Exercise brief :: As the answer, give a copy of each line below that includes the word "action".

Available data ::
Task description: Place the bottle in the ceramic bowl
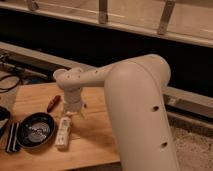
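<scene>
The robot's bulky white arm (135, 110) fills the near right of the view and hides much of the light wooden tabletop (100, 135) behind it. Its wrist turns down at the left and ends in the pincer (73, 111), which hangs low over the board. The pincer's lower end is dim and merges with the wrist housing, so whether it is wide or narrow cannot be told. It is also unclear whether it touches anything below. Directly under it, slightly nearer, the small slim white plastic bottle (63, 132) lies on its side on the tabletop, its long axis running from near to far. The bottle's pale label shows only a greyish smudge, and no writing can be read. Just to the left of the bottle, close but outside it, sits the round dark glazed ceramic bowl (30, 122), with pale rings on its inside and nothing in it. Left of the bowl lies a flat black rectangular object (12, 138), and the frame's edge cuts off a dark shape beyond it. A small red elongated object (53, 103) lies on the board farther back, left of the pincer, and what it is cannot be made out. Dark cables (9, 82) loop at the far left. A dark wall with a metal-posted railing (103, 11) runs along the far side.
</scene>
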Robot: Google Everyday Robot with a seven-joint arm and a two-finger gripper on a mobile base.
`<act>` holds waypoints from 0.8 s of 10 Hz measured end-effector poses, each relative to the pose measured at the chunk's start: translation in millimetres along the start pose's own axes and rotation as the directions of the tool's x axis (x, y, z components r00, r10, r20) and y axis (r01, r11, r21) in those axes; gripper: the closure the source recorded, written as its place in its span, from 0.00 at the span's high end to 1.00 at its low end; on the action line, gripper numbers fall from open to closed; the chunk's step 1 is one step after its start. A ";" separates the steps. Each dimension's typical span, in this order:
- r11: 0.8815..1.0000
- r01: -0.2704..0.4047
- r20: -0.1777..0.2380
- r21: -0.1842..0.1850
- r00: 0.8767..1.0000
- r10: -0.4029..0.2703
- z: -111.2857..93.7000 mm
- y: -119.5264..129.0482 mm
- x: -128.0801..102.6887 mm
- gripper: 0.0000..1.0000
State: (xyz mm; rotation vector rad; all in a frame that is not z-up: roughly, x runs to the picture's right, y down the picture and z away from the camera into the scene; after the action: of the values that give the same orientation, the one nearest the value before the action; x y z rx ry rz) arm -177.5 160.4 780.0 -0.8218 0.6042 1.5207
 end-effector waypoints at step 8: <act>0.993 0.081 -0.050 0.081 0.996 -0.077 33.0 21.4 0.5 0.80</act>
State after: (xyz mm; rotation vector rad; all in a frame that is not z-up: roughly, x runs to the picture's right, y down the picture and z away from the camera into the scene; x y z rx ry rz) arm -203.6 183.8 797.8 -0.8105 0.6569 1.3987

Response to the task ::
`<act>` holds waypoints from 0.8 s of 10 Hz measured end-effector poses, each relative to the pose measured at the chunk's start: translation in millimetres along the start pose's own axes and rotation as the directions of the tool's x axis (x, y, z components r00, r10, r20) and y axis (r01, r11, r21) in those axes; gripper: the closure the source recorded, written as its place in its span, from 0.00 at the span's high end to 1.00 at its low end; on the action line, gripper numbers fall from open to closed; the chunk's step 1 is one step after its start. A ";" separates the steps. Each dimension's typical span, in this order:
State: (xyz mm; rotation vector rad; all in a frame that is not z-up: roughly, x runs to the picture's right, y down the picture and z away from the camera into the scene; after the action: of the values that give the same orientation, the one nearest the value before the action; x y z rx ry rz) arm -177.5 160.4 780.0 -0.8218 0.6042 1.5207

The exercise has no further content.